This content is from: Corner Office

The Wealthy Can Pay a High Price for Skimping on Security

Experts say the ultrarich are often complacent and even downright cheap about threats ranging from kidnapping to online crime.

When Susan Gutfreund, the wife of former Salomon Brothers CEO John Gutfreund, quipped in the 1980s that “It’s so expensive to be rich,” the response ranged from amusement to derision. As it turns out, Mrs. Gutfreund was onto something.

U.S. hedge fund manager Edward Lampert learned the cost of being wealthy when four men kidnapped him outside the Greenwich, Connecticut, office of his firm, ESL Investments, in 2003. His captors had demanded a $5 million ransom, a sum they never claimed, and Lampert was eventually released. Edmond Safra wasn’t so lucky. In 1999 the billionaire Lebanese-Brazilian banker died at his Monaco mansion in a fire started by a staff nurse who hoped to claim a reward for rescuing him.

Anthony Celano has seen his share of rich people in trouble. “My job is to make problems go away,” says Celano, CEO of Full Security, a New York–based consulting firm he launched in 2000 after a career with the New York Police Department as a detective squad commander and on a narcotics task force with the Drug Enforcement Administration. Celano works with wealth managers, family offices and law firms whose clients are facing a family crisis, often one that calls for great discretion.
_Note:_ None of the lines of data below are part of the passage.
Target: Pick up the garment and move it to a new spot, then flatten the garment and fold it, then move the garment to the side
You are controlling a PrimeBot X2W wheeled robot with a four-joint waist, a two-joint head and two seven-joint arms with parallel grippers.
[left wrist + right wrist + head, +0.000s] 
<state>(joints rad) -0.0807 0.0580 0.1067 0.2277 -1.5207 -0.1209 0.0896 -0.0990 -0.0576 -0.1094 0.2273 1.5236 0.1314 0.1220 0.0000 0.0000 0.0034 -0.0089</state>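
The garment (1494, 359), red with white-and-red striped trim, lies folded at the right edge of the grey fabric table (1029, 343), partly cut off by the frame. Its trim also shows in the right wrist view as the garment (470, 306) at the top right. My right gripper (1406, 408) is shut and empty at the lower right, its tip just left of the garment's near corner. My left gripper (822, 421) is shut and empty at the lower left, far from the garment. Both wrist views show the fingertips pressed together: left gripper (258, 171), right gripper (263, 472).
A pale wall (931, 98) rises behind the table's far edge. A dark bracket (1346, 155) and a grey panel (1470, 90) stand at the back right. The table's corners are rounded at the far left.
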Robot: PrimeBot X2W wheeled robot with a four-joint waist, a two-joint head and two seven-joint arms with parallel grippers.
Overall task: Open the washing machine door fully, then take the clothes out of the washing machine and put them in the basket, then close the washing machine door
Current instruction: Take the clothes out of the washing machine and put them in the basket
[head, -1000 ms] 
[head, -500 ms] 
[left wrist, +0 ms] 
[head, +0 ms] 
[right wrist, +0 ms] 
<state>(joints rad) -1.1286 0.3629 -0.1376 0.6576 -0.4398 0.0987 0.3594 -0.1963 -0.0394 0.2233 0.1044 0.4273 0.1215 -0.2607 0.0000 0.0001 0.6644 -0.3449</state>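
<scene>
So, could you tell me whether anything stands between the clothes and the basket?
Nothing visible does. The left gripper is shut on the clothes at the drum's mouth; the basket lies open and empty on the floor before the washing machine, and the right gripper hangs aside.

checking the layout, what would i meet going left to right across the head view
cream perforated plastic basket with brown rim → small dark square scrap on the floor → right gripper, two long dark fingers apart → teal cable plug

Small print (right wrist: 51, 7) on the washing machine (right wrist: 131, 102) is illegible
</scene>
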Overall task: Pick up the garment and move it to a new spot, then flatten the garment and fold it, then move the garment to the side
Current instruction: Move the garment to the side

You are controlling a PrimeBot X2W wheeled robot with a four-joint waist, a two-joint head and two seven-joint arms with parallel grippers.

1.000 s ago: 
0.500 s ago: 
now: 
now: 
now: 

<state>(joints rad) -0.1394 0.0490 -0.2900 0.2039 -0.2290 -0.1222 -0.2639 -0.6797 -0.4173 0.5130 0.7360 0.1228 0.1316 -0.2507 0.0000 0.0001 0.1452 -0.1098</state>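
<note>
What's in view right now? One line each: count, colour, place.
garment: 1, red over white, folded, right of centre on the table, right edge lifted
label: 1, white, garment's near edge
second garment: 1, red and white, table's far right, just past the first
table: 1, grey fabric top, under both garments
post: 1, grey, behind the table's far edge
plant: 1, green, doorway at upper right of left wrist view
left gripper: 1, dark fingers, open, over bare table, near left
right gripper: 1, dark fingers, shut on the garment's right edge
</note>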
Whether it’s extortion, suspected embezzlement or background checks on a significant other, he’s called in to advise after the key players have grown hostile. “They act before they think it through, and then they need someone to help them sort through the fallout from that decision and find a path out,” Celano says.

There have always been gold diggers and scam artists who target the wealthy, but new technologies and geopolitical uncertainties like terrorism add to the list of worries. Although every news event seems to provoke fresh fears, experts say that concern is often short-lived and that complacency can be the biggest danger.

“Americans are really great at two things: wake-up calls and hitting the snooze button,” says Paul Viollis, CEO of Risk Control Strategies, which specializes in security for corporations and affluent families. Before co-founding RCS in 2004, Viollis had a long career in security services and criminal law that included stints at risk consulting firm Kroll, where he served on the post–September 11 threat assessment team, the criminal court unit of the New York County District Attorney’s Office and the U.S. Space Command. In his experience, client inquiries tend to spike after threats like home invasions and carjackings make the news. New York–based RCS strives to help clients avoid knee-jerk reactions by being prepared. That means thinking about unpleasant realities, Viollis admits: “By nature, none of us want to be inconvenienced; you have to be inconvenienced to be safe.”

RCS’s repertoire includes exotic services such as hostage situation management and bug sweeping, but increasingly the firm’s focus is cybersecurity. Wealthy households, financial advisers and family offices have entrusted safety to retail consultants who can, in the end, become quite costly because of nonprofessional lapses. “Cheap is expensive,” says Viollis. The generational divide in technology may call for counseling if family heads fail to grasp the perils of their offspring’s social media use. RCS now gets more client requests prompted by online illicit behavior and explicit images than by real-life transgressions.

The complex lifestyles of the ultrawealthy further compound their risk. Large homes and multiple residences can require a small army of trustworthy staff, from bicoastal nannies to medical professionals who care for older family members. “Finding the right person can involve reviewing thousands of résumés that boil down to only a handful of live interviews,” says Teresa Leigh, founder and CEO of Teresa Leigh Household Risk Management. “And even after you find the right employee, there is a lot more work to be done.”

Leigh’s Raleigh, North Carolina–based company specializes in helping the rich recruit and manage household staff, a task that comes with tax, administrative and security burdens. With clients ranging from newly minted Silicon Valley billionaires to a family that has been wealthy for six generations, she’s noticed that people from very different backgrounds run into the same problems. “Let’s say that you have staff working at two residences in two states and you are not properly handling state tax obligations for one of the homes, or you fail to pay overtime,” Leigh says. “The punitive fines brought by some states can run up to $1,000 a day.”

As have other wealth security advisers, Leigh has seen people make big mistakes by trying to cut corners. “They need to understand that there is a world of difference between a true household manager and a personal assistant, and that hiring a person unqualified for the task will cost much more in the long run,” she says.